*Exercise*: Output the data below line for line, exactly, up to and including the line where "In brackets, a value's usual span" appears.

--*--

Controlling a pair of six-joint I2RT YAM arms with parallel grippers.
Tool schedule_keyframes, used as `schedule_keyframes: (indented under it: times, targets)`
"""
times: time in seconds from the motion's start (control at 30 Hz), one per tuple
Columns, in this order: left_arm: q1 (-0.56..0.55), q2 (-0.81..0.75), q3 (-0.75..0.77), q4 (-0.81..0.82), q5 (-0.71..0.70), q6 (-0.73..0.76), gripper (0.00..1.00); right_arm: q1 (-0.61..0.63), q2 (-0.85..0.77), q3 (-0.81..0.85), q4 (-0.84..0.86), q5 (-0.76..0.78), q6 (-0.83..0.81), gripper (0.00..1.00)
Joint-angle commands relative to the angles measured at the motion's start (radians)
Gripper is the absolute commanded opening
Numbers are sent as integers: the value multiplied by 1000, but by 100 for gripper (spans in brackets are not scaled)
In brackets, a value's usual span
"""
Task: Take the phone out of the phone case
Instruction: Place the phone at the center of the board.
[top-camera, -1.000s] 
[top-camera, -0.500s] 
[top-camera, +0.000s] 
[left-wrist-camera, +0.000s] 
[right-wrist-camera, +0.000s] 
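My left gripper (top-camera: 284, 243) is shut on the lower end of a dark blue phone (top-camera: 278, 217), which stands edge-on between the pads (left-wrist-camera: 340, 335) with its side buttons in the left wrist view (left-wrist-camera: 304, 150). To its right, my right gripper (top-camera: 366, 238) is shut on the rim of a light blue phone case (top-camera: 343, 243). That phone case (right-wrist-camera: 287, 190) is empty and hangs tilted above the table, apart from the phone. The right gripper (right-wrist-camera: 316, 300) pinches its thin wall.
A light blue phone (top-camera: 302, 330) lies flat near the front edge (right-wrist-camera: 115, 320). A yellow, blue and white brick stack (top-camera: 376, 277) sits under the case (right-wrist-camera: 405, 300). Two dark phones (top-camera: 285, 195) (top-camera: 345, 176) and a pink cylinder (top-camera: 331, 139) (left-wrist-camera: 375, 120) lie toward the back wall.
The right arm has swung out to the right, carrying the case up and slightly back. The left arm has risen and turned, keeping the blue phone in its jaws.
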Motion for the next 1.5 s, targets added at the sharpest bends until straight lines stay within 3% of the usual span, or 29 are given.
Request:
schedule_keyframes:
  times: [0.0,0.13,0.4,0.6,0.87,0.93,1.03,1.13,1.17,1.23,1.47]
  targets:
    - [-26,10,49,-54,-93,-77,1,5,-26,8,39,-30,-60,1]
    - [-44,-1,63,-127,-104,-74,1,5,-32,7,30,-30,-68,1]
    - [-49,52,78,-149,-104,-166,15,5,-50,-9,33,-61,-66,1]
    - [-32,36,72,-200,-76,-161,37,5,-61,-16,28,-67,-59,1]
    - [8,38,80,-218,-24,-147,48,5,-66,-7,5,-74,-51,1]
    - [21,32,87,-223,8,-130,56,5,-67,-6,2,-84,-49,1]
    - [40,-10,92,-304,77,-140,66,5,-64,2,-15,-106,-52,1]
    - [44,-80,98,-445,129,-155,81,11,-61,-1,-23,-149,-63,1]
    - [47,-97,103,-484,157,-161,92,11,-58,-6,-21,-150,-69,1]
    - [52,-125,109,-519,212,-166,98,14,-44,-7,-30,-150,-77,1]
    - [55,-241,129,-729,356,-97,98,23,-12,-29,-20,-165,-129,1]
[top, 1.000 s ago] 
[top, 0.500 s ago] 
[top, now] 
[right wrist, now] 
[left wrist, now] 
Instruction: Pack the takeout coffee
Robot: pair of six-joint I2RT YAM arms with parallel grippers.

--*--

*Result below*:
Controlling a pair of six-joint I2RT YAM arms with parallel grippers.
Tool schedule_keyframes, used as `schedule_keyframes: (indented under it: times, targets)`
"""
times: time in seconds from the motion's start (control at 30 Hz), one per tuple
Columns, in this order: left_arm: q1 (-0.56..0.55), q2 (-0.81..0.75), q3 (-0.75..0.77), q4 (-0.81..0.82), q5 (-0.71..0.70), q6 (-0.73..0.76), gripper (0.00..1.00); right_arm: q1 (-0.61..0.63), q2 (-0.85..0.77), q3 (-0.81..0.85), q4 (-0.84..0.86), q5 (-0.76..0.78), q6 (-0.83..0.81), gripper (0.00..1.00)
Joint-angle commands relative to the angles measured at the motion's start (radians)
Gripper is the absolute commanded opening
Numbers are sent as integers: the value multiplied by 1000, but by 100 for gripper (spans in brackets are not scaled)
In brackets, a value's usual span

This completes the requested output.